#### WORK REQUIRED
Give again, exactly as written, each line of the material below starting at the line that contains "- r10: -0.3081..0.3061" and ending at the line that contains "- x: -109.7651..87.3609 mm". Both ends count, and no other line does.

#### PROVIDED DATA
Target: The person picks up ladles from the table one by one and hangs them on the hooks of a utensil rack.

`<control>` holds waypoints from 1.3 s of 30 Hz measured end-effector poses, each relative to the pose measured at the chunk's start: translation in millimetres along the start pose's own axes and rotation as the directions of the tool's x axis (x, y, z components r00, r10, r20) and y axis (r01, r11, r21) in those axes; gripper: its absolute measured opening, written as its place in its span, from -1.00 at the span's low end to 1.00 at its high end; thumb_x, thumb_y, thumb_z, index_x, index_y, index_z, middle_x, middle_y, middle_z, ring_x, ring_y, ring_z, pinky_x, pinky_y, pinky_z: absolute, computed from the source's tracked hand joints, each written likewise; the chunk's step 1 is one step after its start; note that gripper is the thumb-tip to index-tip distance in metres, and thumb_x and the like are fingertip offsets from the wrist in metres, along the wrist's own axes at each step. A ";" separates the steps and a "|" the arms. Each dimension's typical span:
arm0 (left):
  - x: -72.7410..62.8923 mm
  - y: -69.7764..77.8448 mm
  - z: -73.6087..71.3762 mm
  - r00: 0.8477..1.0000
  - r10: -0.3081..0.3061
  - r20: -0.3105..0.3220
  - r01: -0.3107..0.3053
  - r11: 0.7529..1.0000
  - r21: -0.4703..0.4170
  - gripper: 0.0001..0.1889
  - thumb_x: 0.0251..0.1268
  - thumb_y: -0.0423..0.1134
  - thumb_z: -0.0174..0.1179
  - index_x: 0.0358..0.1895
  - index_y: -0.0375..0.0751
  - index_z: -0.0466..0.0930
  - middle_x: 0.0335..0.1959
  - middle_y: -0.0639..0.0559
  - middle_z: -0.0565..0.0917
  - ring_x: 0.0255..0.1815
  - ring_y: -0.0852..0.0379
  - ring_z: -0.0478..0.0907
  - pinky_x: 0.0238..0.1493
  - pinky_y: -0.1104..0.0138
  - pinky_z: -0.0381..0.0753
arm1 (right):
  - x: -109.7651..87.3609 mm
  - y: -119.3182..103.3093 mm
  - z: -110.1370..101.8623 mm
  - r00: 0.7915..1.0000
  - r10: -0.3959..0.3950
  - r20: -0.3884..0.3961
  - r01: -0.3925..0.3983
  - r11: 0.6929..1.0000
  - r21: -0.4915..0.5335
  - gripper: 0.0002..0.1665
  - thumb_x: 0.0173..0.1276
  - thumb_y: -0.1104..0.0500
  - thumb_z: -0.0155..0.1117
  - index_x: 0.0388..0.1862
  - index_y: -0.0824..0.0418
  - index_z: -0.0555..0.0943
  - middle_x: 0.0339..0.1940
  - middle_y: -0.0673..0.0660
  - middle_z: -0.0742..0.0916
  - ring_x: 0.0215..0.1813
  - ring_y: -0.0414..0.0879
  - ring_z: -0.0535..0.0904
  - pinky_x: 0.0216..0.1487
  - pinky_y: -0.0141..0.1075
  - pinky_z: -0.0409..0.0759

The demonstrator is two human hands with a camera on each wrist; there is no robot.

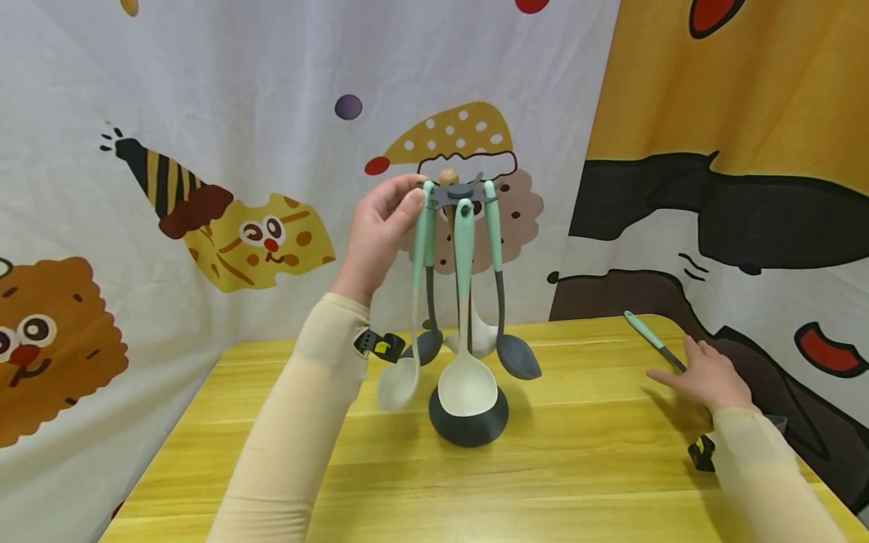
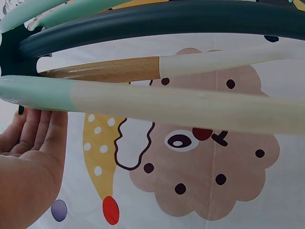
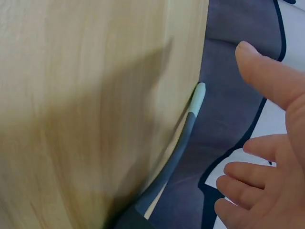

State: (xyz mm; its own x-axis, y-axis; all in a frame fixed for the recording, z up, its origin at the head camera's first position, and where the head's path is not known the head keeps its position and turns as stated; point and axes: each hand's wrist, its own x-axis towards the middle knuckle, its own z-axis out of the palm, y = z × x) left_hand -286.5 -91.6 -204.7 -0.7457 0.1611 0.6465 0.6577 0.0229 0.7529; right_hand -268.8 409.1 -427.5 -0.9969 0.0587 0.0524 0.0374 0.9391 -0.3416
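A utensil rack with a dark round base (image 1: 468,431) stands upright on the table, and several mint-handled kitchen utensils hang from its top. My left hand (image 1: 382,226) is at the top left of the rack, thumb and fingers pinching the handle end of a cream ladle (image 1: 397,385). In front hangs another cream ladle (image 1: 467,385); a grey utensil (image 1: 519,357) hangs to the right. My right hand (image 1: 713,375) hovers with fingers spread by a mint-handled utensil (image 1: 643,329) lying at the table's right side. Its grey neck (image 3: 174,155) shows in the right wrist view.
The wooden table (image 1: 577,467) ends close beside the lying utensil on the right. Behind it hangs a cartoon-printed cloth (image 1: 271,90). A wooden-handled white utensil (image 2: 114,69) also hangs on the rack, behind the cream ladle in the left wrist view.
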 end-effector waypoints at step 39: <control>-1.6 2.5 0.4 1.000 -0.010 -0.002 0.009 1.000 -0.005 -0.64 0.53 -0.22 0.06 0.23 -0.35 0.49 0.03 -0.13 0.62 -0.01 0.06 0.57 0.15 0.22 0.56 | 10.5 22.4 15.5 0.985 0.168 0.038 -0.164 0.983 -0.080 -0.43 0.30 0.14 0.28 -0.03 0.68 0.46 -0.31 0.56 0.47 -0.23 0.48 0.44 -0.25 0.20 0.49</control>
State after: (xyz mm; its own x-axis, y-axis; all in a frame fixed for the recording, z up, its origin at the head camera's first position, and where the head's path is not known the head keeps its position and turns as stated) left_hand -283.6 -91.3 -203.9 -0.7521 0.1590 0.6395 0.6500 0.0194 0.7597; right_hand -279.6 425.5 -449.1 -0.9784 0.2024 -0.0416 0.2060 0.9406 -0.2698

#### RESPONSE TO THIS EXERCISE
  - r10: -0.3081..0.3061
  - r20: -0.3105..0.3220
  - r01: -0.3107..0.3053
  - r11: 0.7529..1.0000
  - r21: -0.4703..0.4170
  - gripper: 0.0001..0.1889
  - thumb_x: 0.0251..0.1268
  - thumb_y: -0.0423..0.1134
  - thumb_z: -0.0174..0.1179
  - index_x: 0.0358..0.1895
  - index_y: -0.0375..0.0751
  - index_z: -0.0466..0.0930
  - middle_x: 0.0335..0.1959
  - middle_y: -0.0639..0.0559
  - middle_z: -0.0565..0.0917
  - ring_x: 0.0255..0.1815
  - ring_y: -0.0852..0.0379
  - ring_z: -0.0478..0.0907
  - pinky_x: 0.0238..0.1493
  - pinky_y: -0.1104..0.0138
  - pinky_z: -0.0381..0.0753
arm1 (right):
  - x: -109.7651..87.3609 mm

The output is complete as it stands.